He spent several months at the Sankt Georgen Graduate School of Philosophy and Theology in Frankfurt, Germany, considering possible dissertation topics. He settled on exploring the work of the German / Italian theologian Romano Guardini, particularly his study of 'Contrast' published in his 1925 work Der Gegensatz. He returned to Argentina earlier than expected to serve as a confessor and spiritual director to the Jesuit community in Córdoba.

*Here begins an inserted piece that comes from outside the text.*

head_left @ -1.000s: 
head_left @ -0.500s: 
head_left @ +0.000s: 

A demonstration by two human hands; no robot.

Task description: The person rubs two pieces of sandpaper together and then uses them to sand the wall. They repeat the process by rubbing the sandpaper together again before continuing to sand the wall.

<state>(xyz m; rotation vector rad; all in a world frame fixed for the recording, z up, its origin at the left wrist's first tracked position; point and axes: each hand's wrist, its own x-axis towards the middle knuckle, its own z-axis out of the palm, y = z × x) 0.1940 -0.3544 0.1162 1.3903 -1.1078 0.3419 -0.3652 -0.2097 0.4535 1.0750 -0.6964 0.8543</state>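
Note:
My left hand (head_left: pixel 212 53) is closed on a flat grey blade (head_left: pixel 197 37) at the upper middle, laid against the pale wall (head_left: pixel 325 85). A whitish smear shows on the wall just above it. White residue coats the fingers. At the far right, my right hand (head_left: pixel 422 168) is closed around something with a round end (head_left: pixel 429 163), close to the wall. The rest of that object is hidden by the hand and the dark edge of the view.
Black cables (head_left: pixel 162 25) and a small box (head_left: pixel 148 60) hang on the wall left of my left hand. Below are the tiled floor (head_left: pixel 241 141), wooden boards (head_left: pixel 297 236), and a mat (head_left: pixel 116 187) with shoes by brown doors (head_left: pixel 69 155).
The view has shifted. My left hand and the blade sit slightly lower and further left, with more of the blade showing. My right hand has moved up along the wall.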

It was believed that while in Germany, he saw the painting of Mary, Untier of Knots in Augsburg and brought a copy of the painting to Argentina, but in an interview for the German newsweekly Die Zeit in 2017, Pope Francis stated that he had never been to Augsburg. As a student at the Salesian school, Bergoglio was mentored by Ukrainian Greek Catholic priest Stefan Czmil. Bergoglio often rose hours before his classmates to serve Divine Liturgy for Czmil.
In 1992, Jesuit authorities asked Bergoglio not to live in Jesuit residences due to ongoing tensions with leaders and scholars, concerns about his "dissent," views on Catholic orthodoxy, opposition to liberation theology, and his role as auxiliary bishop of Buenos Aires. As a bishop he was no longer subject to his Jesuit superior. From then on, he did not visit Jesuit houses and was in "virtual estrangement from the Jesuits" until after his election as pope.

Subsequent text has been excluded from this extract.